INFORMATION SHOWN:
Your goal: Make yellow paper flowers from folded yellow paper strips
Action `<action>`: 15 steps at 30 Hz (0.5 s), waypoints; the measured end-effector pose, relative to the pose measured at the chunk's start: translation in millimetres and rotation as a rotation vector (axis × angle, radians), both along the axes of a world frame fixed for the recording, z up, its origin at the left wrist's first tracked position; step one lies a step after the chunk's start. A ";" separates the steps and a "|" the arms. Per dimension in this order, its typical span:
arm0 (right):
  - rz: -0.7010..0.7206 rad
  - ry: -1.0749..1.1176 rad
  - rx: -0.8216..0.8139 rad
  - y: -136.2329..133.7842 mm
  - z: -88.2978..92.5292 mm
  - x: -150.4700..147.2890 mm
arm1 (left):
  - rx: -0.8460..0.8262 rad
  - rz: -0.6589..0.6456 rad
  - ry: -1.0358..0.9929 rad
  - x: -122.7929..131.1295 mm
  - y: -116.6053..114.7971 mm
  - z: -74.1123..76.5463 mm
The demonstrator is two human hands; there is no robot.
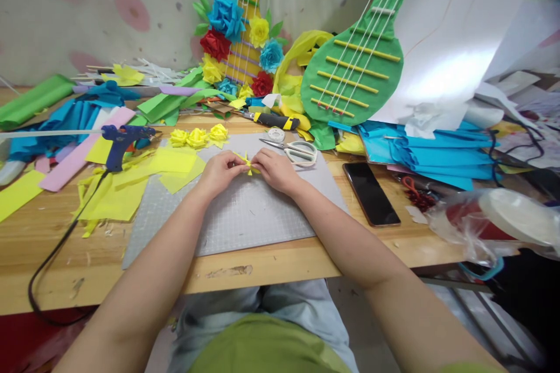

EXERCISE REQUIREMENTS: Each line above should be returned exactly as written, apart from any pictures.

ANSWER AREA:
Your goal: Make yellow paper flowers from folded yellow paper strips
Action `<action>`: 15 steps at 30 Hz (0.5 s), waypoints; the measured end-effector pose, relative to the pose measured at the chunk's start: translation in millimetres and rotation as a rotation vector (axis × angle, radians), both along the axes of a world frame fixed for the recording, z up, its origin at the left wrist's first tracked position; step one lies a step after the chunk's start. A ";" separates the steps and a "|" the arms. Per dimension in this order, its typical span:
arm0 (right):
  - rz: -0.7010..0.7206 rad
  - ry: -1.0749..1.1176 rad
  - rx: -0.8216..0.8139 rad
  - y: -136.2329..133.7842 mm
  - z: -88.2978..92.5292 mm
  - x: -150.4700..147.2890 mm
arm1 (left):
  - rx: -0.8460..0.8262 rad
  - rz: -0.6589..0.6456 rad
  - ry: -1.0358..0.9929 rad
  - x: -122.7929..131.1295 mm
  - y: -116.6053..114.7971 mm
  - z: -74.1123..76.5463 mm
The demonstrator is two human hands; there is no robot.

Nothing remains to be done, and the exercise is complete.